*EXERCISE DIRECTIONS*
Set down the whole listing that follows, precisely as written.

** PROVIDED MATERIAL follows **

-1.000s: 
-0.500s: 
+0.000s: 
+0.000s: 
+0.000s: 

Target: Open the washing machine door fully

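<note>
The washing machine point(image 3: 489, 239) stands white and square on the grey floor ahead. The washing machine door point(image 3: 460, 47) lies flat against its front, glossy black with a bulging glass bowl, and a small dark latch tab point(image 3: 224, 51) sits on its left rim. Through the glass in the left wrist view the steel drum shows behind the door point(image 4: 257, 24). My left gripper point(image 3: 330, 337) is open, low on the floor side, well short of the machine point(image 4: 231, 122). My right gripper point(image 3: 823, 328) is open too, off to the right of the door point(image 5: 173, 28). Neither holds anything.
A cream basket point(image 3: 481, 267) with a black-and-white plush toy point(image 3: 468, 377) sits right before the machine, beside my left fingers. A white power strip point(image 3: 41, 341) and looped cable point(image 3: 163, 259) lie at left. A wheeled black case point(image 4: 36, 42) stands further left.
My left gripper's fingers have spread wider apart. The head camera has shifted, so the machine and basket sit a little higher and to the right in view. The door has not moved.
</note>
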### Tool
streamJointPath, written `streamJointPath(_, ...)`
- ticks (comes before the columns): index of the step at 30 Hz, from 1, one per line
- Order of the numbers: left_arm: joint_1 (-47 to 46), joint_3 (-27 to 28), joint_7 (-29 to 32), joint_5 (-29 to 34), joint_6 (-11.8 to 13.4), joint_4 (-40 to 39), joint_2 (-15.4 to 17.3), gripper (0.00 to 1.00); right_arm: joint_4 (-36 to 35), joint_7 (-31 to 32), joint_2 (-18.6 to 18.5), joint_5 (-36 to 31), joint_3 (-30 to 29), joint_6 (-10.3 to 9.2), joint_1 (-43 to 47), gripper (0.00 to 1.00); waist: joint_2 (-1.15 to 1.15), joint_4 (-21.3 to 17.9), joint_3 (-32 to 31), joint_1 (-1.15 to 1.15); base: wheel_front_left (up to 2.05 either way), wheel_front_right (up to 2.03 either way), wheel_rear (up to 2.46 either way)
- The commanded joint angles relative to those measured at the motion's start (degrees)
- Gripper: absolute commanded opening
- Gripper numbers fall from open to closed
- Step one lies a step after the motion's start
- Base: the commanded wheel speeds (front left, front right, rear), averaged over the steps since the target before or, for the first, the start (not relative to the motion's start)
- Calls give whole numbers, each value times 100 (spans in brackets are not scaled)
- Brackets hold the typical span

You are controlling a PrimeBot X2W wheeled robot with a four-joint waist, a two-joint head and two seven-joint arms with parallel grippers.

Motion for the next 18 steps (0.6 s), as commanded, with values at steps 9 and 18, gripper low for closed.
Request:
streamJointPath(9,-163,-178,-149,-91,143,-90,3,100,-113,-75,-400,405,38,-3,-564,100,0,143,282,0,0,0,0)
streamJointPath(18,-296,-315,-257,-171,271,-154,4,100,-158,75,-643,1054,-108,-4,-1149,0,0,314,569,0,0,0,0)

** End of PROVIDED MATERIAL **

*ANSWER SECTION*
-1.000s: 
-0.500s: 
+0.000s: 
+0.000s: 
+0.000s: 

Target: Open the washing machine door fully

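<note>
The washing machine point(image 3: 489, 239) stands white and square on the grey floor ahead. The washing machine door point(image 3: 460, 47) lies flat against its front, glossy black with a bulging glass bowl, and a small dark latch tab point(image 3: 224, 51) sits on its left rim. Through the glass in the left wrist view the steel drum shows behind the door point(image 4: 257, 24). My left gripper point(image 3: 330, 337) is open, low on the floor side, well short of the machine point(image 4: 231, 122). My right gripper point(image 3: 823, 328) is open too, off to the right of the door point(image 5: 173, 28). Neither holds anything.
A cream basket point(image 3: 481, 267) with a black-and-white plush toy point(image 3: 468, 377) sits right before the machine, beside my left fingers. A white power strip point(image 3: 41, 341) and looped cable point(image 3: 163, 259) lie at left. A wheeled black case point(image 4: 36, 42) stands further left.
My left gripper's fingers have spread wider apart. The head camera has shifted, so the machine and basket sit a little higher and to the right in view. The door has not moved.
</note>
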### Tool
streamJointPath, written `streamJointPath(_, ...)`
- ticks (comes before the columns): index of the step at 30 Hz, from 1, one per line
- Order of the numbers: left_arm: joint_1 (-47 to 46), joint_3 (-27 to 28), joint_7 (-29 to 32), joint_5 (-29 to 34), joint_6 (-11.8 to 13.4), joint_4 (-40 to 39), joint_2 (-15.4 to 17.3), gripper (0.00 to 1.00); right_arm: joint_4 (-36 to 35), joint_7 (-31 to 32), joint_2 (-18.6 to 18.5), joint_5 (-36 to 31), joint_3 (-30 to 29), joint_6 (-10.3 to 9.2), joint_1 (-43 to 47), gripper (0.00 to 1.00); waist: joint_2 (-1.15 to 1.15), joint_4 (-21.3 to 17.9), joint_3 (-32 to 31), joint_1 (-1.15 to 1.15); base: wheel_front_left (up to 2.05 either way), wheel_front_right (up to 2.03 either way), wheel_rear (up to 2.46 either way)
- The commanded joint angles relative to those measured at the motion's start (degrees)
- Gripper: absolute commanded opening
- Gripper numbers fall from open to closed
- Step one lies a step after the motion's start
- Base: the commanded wheel speeds (front left, front right, rear), averaged over the steps since the target before or, for the first, the start (not relative to the motion's start)
- Calls give whole numbers, each value times 100 (spans in brackets are not scaled)
- Brackets hold the typical span

You are controlling a PrimeBot X2W wheeled robot with a four-joint waist, a two-joint head and two seven-joint arms with parallel grippers.

Motion for the next 18 steps (0.6 s), as commanded, with values at steps 9 and 18, gripper low for closed.
Request:
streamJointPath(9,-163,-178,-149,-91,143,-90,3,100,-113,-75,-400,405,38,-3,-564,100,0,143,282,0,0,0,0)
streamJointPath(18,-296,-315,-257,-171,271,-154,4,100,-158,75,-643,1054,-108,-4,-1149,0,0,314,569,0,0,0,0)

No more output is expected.